Whenever the word "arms" turns up in a line of the data below, copy that line.

---+---

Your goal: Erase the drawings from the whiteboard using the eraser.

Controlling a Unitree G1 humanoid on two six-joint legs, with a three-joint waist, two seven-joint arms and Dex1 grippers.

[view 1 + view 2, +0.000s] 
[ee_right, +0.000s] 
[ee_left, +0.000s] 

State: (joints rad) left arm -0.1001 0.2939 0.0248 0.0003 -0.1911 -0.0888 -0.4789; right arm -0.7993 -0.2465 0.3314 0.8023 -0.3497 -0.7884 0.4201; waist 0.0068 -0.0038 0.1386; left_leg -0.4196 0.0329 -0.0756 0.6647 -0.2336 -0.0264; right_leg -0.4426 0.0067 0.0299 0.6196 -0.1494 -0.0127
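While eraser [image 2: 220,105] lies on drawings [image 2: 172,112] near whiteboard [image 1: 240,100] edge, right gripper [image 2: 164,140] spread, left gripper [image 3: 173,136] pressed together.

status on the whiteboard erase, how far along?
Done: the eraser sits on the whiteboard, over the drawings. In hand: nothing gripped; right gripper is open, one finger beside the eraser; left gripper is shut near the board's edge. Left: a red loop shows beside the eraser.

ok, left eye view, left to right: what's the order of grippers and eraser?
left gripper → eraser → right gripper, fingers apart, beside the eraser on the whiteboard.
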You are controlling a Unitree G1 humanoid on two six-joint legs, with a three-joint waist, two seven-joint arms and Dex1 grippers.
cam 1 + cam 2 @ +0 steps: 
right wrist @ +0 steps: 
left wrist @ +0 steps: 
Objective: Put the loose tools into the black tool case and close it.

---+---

* [Written response]
Controlling a Unitree G1 humanoid on two six-joint legs, with a three-joint waist, two seven-joint arms and Dex1 grippers.
You are controlling a Unitree G1 humanoid on two six-joint legs, with a three-joint waist, two seven-joint arms and Dex1 grippers.

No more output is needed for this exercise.